Burnout is real, and it’s common among new small business owners who don’t know where to draw a line in the sand. Overexert yourself, and you may find you start to lose the passion you once felt for your business. Pencil in time to sit and think once in a while and simply clear your head. Rediscover why you took this job in the first place and all the reasons you strongly believe in what you’re selling. Find your love for what you do again and notice how much happier and more at ease you feel on any given day. People are looking up to you, and if they see you sulking or feeling frustrated, then they may take on your negative energy too. Care for yourself and don’t let a few obstacles get in the way of you building the successful business you always dreamed of.

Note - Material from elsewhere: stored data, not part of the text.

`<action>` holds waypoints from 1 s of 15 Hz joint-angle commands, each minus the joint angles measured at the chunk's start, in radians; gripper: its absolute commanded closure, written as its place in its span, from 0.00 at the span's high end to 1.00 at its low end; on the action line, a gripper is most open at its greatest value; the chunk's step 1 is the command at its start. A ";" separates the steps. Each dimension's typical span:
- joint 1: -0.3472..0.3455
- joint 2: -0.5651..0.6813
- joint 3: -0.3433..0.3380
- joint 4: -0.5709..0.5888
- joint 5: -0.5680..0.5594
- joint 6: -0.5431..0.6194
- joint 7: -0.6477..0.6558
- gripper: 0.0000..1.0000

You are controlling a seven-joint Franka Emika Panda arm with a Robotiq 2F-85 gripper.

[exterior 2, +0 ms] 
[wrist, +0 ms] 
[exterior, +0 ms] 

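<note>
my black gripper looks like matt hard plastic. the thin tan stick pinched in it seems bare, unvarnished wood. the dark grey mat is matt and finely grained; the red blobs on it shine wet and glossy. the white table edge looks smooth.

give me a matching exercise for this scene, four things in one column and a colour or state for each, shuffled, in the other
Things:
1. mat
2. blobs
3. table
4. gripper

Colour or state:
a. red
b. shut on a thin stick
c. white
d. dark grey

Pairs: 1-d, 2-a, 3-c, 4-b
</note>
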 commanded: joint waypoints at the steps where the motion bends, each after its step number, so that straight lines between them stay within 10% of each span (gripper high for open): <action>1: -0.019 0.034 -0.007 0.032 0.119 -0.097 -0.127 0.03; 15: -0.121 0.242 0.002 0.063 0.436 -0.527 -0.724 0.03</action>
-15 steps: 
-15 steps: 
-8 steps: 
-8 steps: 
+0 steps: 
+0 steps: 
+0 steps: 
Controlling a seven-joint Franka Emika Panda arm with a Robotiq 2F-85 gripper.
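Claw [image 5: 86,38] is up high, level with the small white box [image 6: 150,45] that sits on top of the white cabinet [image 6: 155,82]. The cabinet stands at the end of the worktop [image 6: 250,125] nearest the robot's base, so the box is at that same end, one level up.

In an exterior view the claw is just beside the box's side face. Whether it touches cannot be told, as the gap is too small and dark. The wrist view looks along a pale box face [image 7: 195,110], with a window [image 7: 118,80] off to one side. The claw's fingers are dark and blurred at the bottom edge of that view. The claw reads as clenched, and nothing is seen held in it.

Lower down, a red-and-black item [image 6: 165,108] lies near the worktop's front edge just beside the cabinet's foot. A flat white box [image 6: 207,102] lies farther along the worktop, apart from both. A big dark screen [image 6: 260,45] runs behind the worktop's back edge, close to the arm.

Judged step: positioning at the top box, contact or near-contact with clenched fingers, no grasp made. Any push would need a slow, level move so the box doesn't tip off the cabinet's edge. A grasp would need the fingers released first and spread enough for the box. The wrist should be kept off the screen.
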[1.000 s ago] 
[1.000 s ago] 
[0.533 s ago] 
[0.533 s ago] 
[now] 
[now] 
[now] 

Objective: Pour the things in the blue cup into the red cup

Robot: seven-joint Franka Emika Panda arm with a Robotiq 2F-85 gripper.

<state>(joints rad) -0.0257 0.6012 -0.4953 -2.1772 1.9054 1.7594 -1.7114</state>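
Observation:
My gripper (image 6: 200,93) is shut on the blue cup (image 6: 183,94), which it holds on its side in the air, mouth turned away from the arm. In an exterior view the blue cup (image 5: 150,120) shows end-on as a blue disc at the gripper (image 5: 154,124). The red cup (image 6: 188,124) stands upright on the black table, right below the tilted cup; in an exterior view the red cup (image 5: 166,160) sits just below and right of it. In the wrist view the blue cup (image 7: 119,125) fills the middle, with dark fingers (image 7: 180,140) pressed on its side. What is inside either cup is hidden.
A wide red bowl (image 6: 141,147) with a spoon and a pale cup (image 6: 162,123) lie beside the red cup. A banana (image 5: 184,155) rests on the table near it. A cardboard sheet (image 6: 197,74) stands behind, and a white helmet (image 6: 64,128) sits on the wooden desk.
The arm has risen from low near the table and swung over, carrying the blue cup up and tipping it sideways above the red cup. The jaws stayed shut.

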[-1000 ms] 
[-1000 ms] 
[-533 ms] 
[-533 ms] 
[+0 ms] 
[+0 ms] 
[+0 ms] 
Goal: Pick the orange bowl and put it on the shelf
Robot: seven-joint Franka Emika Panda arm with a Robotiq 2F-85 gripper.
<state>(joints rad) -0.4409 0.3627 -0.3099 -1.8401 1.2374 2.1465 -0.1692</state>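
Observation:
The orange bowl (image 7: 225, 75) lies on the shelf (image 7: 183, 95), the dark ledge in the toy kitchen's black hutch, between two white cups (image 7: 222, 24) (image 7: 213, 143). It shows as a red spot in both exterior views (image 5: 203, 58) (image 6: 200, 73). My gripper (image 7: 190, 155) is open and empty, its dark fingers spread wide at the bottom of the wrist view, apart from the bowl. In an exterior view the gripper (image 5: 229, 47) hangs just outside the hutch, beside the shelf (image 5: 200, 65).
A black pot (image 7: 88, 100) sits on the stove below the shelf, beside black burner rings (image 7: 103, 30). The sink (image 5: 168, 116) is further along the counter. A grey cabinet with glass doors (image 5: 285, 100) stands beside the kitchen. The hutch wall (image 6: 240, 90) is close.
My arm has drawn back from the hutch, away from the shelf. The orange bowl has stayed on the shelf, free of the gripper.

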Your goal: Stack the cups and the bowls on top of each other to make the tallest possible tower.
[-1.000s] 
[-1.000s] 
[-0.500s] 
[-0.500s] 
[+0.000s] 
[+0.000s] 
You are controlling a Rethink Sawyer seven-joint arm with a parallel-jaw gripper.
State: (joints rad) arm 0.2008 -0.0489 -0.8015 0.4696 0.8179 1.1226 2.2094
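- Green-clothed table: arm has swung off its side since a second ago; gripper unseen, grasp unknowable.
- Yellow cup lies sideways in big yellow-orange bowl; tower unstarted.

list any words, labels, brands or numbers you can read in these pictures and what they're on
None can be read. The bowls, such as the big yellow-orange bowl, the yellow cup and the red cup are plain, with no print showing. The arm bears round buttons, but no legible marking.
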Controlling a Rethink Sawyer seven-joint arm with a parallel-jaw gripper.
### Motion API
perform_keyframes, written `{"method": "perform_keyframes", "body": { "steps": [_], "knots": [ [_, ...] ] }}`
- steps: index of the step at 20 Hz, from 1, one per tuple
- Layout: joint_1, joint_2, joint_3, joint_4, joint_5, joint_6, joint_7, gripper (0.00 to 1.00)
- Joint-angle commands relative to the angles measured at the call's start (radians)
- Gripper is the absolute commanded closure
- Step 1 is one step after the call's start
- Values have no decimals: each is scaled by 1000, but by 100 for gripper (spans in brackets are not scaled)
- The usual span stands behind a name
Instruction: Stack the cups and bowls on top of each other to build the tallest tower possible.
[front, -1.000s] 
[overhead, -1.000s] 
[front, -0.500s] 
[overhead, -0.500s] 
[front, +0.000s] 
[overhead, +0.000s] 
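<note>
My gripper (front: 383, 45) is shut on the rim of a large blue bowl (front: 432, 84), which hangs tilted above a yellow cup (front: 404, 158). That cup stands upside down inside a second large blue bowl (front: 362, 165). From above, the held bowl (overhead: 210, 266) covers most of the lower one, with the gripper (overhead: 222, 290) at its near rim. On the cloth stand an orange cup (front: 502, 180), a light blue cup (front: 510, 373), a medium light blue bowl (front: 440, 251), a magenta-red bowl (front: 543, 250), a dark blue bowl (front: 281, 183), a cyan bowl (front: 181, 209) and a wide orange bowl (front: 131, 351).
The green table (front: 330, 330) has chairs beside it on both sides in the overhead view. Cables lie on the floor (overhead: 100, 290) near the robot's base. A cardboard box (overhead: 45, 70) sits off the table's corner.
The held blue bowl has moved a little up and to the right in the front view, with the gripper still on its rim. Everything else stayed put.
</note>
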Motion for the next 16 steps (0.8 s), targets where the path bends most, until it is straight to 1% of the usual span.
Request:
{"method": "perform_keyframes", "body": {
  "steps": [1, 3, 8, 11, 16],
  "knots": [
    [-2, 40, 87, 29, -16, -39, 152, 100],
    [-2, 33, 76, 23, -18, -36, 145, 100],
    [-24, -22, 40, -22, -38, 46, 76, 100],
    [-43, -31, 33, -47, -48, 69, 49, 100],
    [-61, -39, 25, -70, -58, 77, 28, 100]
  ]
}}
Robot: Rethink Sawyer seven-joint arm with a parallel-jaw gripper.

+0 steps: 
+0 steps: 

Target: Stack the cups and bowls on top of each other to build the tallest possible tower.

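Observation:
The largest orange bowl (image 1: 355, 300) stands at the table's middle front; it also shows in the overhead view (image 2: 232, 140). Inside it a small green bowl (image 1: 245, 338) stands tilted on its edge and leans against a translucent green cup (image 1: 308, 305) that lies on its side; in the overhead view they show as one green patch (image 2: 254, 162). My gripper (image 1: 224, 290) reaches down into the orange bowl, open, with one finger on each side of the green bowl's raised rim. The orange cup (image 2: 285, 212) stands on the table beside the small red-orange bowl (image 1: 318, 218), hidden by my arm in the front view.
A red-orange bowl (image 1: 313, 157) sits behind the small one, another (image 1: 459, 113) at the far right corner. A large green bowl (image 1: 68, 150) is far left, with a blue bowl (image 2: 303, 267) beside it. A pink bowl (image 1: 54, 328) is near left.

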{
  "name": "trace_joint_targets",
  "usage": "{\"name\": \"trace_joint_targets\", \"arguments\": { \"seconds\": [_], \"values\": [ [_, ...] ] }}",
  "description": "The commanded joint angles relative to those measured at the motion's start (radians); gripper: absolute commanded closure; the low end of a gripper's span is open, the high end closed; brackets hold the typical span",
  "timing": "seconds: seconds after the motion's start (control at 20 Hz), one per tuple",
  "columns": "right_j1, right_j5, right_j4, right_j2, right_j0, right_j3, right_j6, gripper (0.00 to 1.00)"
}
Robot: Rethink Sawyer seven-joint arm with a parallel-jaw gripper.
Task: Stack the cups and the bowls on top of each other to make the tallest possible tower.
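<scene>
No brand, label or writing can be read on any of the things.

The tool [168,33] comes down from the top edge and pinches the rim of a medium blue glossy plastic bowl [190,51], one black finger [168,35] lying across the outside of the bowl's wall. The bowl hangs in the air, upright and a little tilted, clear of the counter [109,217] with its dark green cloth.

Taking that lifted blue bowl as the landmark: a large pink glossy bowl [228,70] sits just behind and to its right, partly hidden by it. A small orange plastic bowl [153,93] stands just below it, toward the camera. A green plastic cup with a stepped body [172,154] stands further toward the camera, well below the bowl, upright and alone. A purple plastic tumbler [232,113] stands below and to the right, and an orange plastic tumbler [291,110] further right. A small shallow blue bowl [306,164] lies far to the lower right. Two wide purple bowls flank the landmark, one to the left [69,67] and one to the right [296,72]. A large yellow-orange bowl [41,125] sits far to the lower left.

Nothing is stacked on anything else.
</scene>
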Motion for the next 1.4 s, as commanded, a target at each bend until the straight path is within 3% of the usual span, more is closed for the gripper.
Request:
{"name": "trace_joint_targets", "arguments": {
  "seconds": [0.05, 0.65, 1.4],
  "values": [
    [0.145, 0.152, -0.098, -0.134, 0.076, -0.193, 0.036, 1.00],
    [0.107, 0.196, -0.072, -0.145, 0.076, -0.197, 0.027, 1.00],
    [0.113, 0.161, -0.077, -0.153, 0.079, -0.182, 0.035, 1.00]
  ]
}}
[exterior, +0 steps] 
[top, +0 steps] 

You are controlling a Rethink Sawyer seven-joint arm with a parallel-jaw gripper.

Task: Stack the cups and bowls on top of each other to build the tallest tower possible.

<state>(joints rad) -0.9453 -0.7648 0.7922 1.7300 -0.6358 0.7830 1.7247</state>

Unfortunately, facing hurdles is a part of being in business for yourself, and there truly is no way around it. The good news is there are strategies you can put in place to help you work through them and come out a better person and company for it. Remain calm and patient and use your problem-solving skills when faced with adversity. You’ll likely surprise yourself at how well you’re able to manage difficult situations when you put your thinking cap on and take your time to maneuver your way through these challenges.